Ordenanças das Pedras
A terra onde nasci não tem mais,
assentaram nela tanta coisa esgotada,
que ela foi sumindo, entrando num
buraco escuro, onde até as flores
se refugiaram em outras terras
empanadas.
Minha terra não tem mais:
foi pedra em cima de pedra,
e, dai, nasceram prédios e mais prédios,
- edifícios cintilados de solidão -
que foram, pouco a pouco, tomados
por gente de terno passado,
e mulher com roupa de homem,
todos falando em celulares,
- namoros dedilhados -
e roda daqui, roda dali,
os problemas aumentando,
a terra foi crescendo
e minha memória foi morrendo.
Mas não foi aqui que eu
sentava quando aprendi a beijar aos
quinze anos?
Namorava na terra ?
No apogeu da terra dourada, batida,
crescida de esperança?
E minha senhora de amor
se vestia de alegria
pros meus olhos
coroados de cor.
Minhas ruas foram trocadas
de charretes e carros de bois
por vistosos carros - destes
que a gente vê nas revistas
avançadas...
Terra de Sienas !
E até a cor da cidade não se dá
bem com a cor do céu: amarelo e
vermelho, tudo frouxo.
Ah!
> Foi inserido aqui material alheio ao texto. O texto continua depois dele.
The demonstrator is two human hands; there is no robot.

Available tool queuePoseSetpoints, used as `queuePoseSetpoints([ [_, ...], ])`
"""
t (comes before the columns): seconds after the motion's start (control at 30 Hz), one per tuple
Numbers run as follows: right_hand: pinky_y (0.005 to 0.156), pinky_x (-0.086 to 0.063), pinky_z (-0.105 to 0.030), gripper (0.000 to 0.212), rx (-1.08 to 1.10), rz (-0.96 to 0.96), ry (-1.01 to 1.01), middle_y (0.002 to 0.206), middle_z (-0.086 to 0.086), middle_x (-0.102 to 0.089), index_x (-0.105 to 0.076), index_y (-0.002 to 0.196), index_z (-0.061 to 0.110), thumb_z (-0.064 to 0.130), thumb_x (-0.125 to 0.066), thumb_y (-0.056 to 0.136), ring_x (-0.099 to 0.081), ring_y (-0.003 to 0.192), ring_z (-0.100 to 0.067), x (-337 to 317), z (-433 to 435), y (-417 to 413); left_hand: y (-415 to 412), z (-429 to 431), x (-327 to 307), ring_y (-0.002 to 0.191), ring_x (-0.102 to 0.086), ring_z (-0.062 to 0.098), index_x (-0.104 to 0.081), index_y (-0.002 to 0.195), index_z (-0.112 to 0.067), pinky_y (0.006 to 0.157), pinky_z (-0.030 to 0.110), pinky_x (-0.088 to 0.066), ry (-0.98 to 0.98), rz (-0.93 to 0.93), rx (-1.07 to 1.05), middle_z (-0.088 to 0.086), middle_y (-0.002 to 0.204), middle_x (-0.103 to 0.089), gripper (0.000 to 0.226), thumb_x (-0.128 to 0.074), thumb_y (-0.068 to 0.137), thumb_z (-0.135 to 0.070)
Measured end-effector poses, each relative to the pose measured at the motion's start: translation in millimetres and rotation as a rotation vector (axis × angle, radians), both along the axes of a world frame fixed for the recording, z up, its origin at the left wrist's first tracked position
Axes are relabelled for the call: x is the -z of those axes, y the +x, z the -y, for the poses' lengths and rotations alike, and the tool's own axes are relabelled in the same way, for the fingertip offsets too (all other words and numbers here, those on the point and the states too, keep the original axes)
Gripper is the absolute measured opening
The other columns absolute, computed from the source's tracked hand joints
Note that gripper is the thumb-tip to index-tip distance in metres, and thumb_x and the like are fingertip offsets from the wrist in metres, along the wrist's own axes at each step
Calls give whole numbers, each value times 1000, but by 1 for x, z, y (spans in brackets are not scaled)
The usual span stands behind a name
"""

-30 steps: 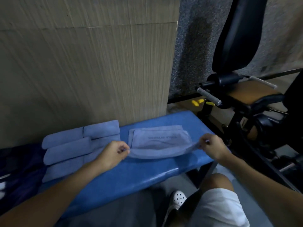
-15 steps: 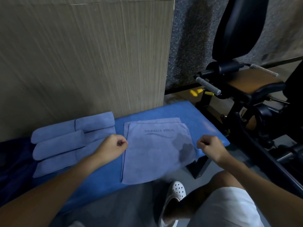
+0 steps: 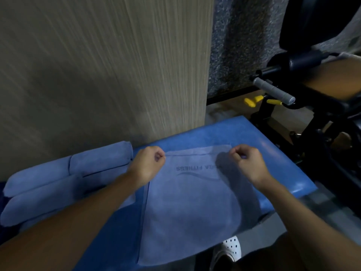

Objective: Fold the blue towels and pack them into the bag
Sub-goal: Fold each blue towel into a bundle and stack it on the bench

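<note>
A blue towel (image 3: 187,208) with dark lettering lies spread flat on the blue padded bench (image 3: 277,159), its near edge hanging over the bench's front. My left hand (image 3: 149,163) pinches the towel's far left corner. My right hand (image 3: 247,160) pinches its far right corner. Both fists rest low on the bench. Several rolled blue towels (image 3: 64,178) lie side by side to the left, touching my left forearm's side. No bag is recognisable in view.
A beige wood-grain wall panel (image 3: 101,71) rises right behind the bench. A black exercise machine (image 3: 312,106) with a grey handle and yellow knobs stands close at the right. My knee and a white perforated shoe (image 3: 229,249) are below the bench's front edge.
The towel, first held folded between my hands, has been opened out and laid flat. Both hands have carried its top corners away from me toward the wall.
</note>
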State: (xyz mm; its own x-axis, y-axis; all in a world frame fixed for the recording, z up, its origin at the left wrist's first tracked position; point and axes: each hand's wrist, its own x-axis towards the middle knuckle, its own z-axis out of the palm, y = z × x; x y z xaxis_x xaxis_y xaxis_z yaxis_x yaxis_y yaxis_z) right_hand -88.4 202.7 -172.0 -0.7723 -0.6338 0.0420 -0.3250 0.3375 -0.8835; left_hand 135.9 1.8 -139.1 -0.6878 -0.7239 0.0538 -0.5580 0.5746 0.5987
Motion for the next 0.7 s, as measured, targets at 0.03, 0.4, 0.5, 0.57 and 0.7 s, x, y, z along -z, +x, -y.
queuePoseSetpoints([
  [0.03, 70, -49, -28, 13, -5, -23, 5, 73, 1, -65, -64, 77, 21, 20, -60, 90, -60, 72, -17, 4, 4, -5, -5, 3, 2, 65, -56, 0, -70, 84, -16, 67, 20, -43, -8, 16, -5, -4, 75, -66, 8, -65, 87, -11],
  [0.4, 91, -35, -45, 25, -23, -313, 493, 114, -7, -58, -61, 115, 26, 24, -55, 91, -48, 114, -34, 11, 2, -23, -19, 31, 18, 77, -59, 31, -56, 71, 0, 69, 44, -47, -197, 356, 89, 16, 79, -60, 30, -62, 90, -22],
  [0.5, 85, -31, -41, 15, -7, -352, 589, 107, -5, -64, -63, 98, 26, 35, -54, 91, -51, 109, -33, 10, 1, -22, -19, 31, 18, 80, -61, 34, -62, 74, 3, 68, 41, -44, -221, 411, 75, 19, 81, -61, 36, -61, 93, -27],
  [0.57, 81, -27, -39, 13, 12, -362, 597, 104, -6, -65, -59, 86, 25, 35, -54, 92, -51, 109, -34, 8, 1, -19, -20, 30, 18, 90, -60, 36, -66, 83, 2, 75, 38, -43, -219, 434, 51, 21, 95, -59, 31, -62, 93, -28],
  [0.7, 83, -26, -39, 10, 58, -331, 486, 93, -6, -65, -55, 89, 20, 30, -58, 90, -56, 104, -33, 1, 3, -15, -17, 27, 20, 98, -57, 37, -65, 93, 0, 84, 36, -45, -203, 423, 22, 23, 108, -55, 24, -62, 91, -24],
])
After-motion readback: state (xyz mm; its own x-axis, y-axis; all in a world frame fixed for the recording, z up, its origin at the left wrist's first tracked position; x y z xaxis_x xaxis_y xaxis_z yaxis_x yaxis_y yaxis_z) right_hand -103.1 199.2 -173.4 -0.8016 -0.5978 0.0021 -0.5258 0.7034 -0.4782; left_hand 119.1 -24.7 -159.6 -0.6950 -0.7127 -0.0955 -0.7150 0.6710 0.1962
Terra Esgotada!
Fui também outro dia,
na antiga casa dela.
Era pequena e tinha um
riacho a percorrê-la,
um jardim a moldá-la,
tinha cheiro de mulher,
cheiro de espíritos eternos !.
Fui na casa dela...
não chorei, porque a idade
já me calejou contra o
escândalo interior: nossas
loucuras de amor !
Mas lá estava:
a casa dela,
onde a gente repartia
o dom da mocidade
entre beijos e abraços,
e agora,
tudo virado, tudo pedra,
também saturada.
Não tinha mais nada:
Literalmente, eram centenas
de pedras magoadas dispersas,
no jardim e arrolhado de
vazio e o
o percurso do já minguado
riacho, solaram de vez
com cimento aguado.
Terra dos Azáfamas!
Até o rei Dogmar varre
minha Etiópia!
E de minha terra
mais nada sobrou:
agora é pedra e mais pedra.
E nosso amor vigilante,
se tornou morte,
ela partiu pra lá,
eu fiquei cá e só, e
pensando:
pedra que faz pedra
torna o coração dos
homens parentes
da deusa Fedra.
E de lá me disseram:
nada, mais nada,
não mata um amor.
Pedras! Fizeram da terra
aquecida, agora fria e
crescida.
Tão crescida como um desastre
interior!
E se não lhe dão nome, dou um:
cedras vistas de longe são...
Ordenança das Pedras!
( Ordenança das Pedras - Palavras ao vento dedicadas a tantas outras cidades deste Brasil, que da noite para o dia se tornaram centrais de cimento e crematório de sonhos ).